* **ACTIVITY**:
Output all of the listing, leaving every line exactly as written.

* **DATASET CONTENT**:
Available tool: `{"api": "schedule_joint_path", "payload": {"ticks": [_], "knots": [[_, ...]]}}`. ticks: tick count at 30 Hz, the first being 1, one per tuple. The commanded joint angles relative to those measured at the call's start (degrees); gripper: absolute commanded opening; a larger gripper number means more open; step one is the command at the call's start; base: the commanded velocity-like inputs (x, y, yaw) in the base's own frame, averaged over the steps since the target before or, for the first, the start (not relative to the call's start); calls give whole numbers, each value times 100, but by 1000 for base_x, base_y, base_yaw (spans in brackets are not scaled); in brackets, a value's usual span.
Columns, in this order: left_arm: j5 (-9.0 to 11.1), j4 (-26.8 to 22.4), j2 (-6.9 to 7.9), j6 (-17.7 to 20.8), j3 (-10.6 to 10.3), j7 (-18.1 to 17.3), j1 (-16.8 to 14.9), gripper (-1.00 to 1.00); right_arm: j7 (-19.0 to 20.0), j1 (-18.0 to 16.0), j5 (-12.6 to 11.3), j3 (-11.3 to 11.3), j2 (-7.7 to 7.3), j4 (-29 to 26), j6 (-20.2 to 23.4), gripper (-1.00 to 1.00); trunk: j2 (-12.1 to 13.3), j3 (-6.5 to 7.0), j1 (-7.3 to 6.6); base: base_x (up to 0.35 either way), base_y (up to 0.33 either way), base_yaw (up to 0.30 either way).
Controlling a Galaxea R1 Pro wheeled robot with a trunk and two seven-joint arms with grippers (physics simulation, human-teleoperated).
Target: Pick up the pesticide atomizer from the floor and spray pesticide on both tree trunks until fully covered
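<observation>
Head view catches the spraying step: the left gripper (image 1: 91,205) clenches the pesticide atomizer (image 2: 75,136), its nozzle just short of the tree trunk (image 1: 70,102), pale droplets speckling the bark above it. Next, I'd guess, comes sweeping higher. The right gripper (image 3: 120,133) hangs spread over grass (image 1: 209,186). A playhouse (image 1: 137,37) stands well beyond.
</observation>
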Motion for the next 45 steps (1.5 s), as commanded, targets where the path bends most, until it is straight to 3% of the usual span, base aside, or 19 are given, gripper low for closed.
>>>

* **YOUR RESPONSE**:
Available tool: `{"api": "schedule_joint_path", "payload": {"ticks": [_], "knots": [[_, ...]]}}`. ticks: tick count at 30 Hz, the first being 1, one per tuple. The commanded joint angles relative to those measured at the call's start (degrees); gripper: absolute commanded opening; a larger gripper number means more open; step one is the command at the call's start; base: the commanded velocity-like inputs (x, y, yaw) in the base's own frame, averaged over the steps since the target before or, for the first, the start (not relative to the call's start); calls give whole numbers, each value times 100, but by 1000 for base_x, base_y, base_yaw (spans in brackets are not scaled); in brackets, a value's usual span.
Columns, in this order: left_arm: j5 (-9.0 to 11.1), j4 (-26.8 to 22.4), j2 (-6.9 to 7.9), j6 (-17.7 to 20.8), j3 (-10.6 to 10.3), j7 (-18.1 to 17.3), j1 (-16.8 to 14.9), gripper (-1.00 to 1.00); right_arm: j7 (-19.0 to 20.0), j1 (-18.0 to 16.0), j5 (-12.6 to 11.3), j3 (-11.3 to 11.3), j2 (-7.7 to 7.3), j4 (-29 to 26), j6 (-20.2 to 23.4), gripper (-1.00 to 1.00); trunk: j2 (-12.1 to 13.3), j3 (-6.5 to 7.0), j1 (-7.3 to 6.6); base: base_x (up to 0.35 either way), base_y (up to 0.33 either way), base_yaw (up to 0.30 either way).
Controlling a Galaxea R1 Pro wheeled robot with a trunk and two seven-joint arms with grippers (physics simulation, human-teleoperated).
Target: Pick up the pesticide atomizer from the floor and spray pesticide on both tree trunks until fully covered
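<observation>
Head view catches the spraying step: the left gripper (image 1: 91,205) clenches the pesticide atomizer (image 2: 75,136), its nozzle just short of the tree trunk (image 1: 70,102), pale droplets speckling the bark above it. Next, I'd guess, comes sweeping higher. The right gripper (image 3: 120,133) hangs spread over grass (image 1: 209,186). A playhouse (image 1: 137,37) stands well beyond.
</observation>
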Motion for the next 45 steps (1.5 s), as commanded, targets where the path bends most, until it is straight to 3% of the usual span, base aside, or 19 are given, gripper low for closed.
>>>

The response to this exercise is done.